Factory and Obsidian Theatre team up to finally bring Gale's play to Toronto



Angélique Quebec's oft-denied history of slavery
By Stephen Weir / Caribbean Camera
It took twenty years but as the spring stage season draws to a close, the most important Black History play just hit the boards, not with a thud but an explosion. 
Angélique is the true story of a young domestic slave, who was blamed for setting fire to Montreal and was tortured and hanged for her troubles. The 285-year old saga is not a state secret. However, the fact that there was slavery in Lower Canada (now the province of Quebec), and at least one black woman who fought back is not a well-known fact.
Angélique a classic Canadian play written by the late Lorena Gale, is based on the transcripts of the trial in 1724 of Angelique. The current remount produced by Factory and Obsidian Theatre (mounted initially by the Quebec-based Black Theatre Workshop) draws a line from this relatively unknown event to the province's contemporary struggles with racism.
Montreal actress Jenny Brizard, now based in Toronto, is diminutive in size but powerful in her portrayal of the slave girl. She arrives haphazardly on the intricate two-story set wearing a white cotton slave outfit. She is about to be sold for the third or fourth time in her young life and she prays that it will be different this time.
It isn't. The rich owner of the iron works buys her on a whim to cheer his distressed wife, in mourning over the recent death of their child. Soon the master of the house is raping the slave on a nightly basis, resulting in several stillborn births and strife in the household.  The mistress, unhappy with her husband's dalliances, takes to whipping Angelique and eventually decides to sell her and have her shipped to the Caribbean.

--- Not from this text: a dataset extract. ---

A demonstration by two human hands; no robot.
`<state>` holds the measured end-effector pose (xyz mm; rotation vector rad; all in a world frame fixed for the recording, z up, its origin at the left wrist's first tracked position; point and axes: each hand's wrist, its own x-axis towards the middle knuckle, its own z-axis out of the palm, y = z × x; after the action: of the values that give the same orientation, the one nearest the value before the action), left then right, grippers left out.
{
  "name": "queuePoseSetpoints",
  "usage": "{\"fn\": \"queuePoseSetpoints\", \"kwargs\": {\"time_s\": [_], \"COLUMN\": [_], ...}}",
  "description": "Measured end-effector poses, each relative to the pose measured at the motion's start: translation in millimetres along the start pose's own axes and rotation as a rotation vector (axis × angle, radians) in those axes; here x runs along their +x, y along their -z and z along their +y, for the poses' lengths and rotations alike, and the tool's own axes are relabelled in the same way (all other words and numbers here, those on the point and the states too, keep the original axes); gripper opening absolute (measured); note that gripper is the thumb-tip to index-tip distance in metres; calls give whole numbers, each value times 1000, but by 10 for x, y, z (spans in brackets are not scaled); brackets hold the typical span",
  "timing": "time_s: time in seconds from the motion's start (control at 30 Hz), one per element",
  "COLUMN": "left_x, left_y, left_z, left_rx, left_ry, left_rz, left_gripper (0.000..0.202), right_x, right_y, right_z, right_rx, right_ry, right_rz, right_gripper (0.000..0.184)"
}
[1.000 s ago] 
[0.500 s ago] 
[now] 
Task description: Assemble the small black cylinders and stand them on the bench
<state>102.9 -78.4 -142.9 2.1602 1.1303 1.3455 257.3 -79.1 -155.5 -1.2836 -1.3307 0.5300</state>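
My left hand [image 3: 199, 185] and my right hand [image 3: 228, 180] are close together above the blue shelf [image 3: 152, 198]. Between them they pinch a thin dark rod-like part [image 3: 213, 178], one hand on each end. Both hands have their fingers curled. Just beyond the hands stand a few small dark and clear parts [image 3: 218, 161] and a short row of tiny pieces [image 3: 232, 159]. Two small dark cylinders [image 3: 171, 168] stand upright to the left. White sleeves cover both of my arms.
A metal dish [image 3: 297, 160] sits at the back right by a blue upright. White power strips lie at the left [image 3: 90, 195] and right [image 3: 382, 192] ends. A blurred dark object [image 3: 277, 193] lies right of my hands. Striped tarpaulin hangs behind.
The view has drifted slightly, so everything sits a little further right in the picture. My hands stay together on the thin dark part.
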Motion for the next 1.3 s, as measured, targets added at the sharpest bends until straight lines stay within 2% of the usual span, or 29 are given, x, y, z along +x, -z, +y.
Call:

Brizard'Angélique  grows stronger and taller the more she is mistreated.  Her outspoken disdain towards servitude and her two masters comes to a peak the night a historic fire destroys a hospital and dozens of houses, including her owner's residence. She runs away with an indentured white servant while the fire rages but is recaptured. Despite there being very little evidence against her, Angélique was tortured until she confessed. She was then convicted and publicly hanged.
The play is long (it cries out for an intermission) and director Mike Payette has taken liberties with the script adding odd contemporary references to the lines of the six cast members.  A horse and carriage is called a Mercedes and one actor actually calls out Bada Boom Bada Bing, mimicking the annoying hotel commercial currently airing on TV.
Despite the shortcomings and the weird outs in the script, this is a play that must be seen. Angélique skewers Quebec's oft-denied history of slavery.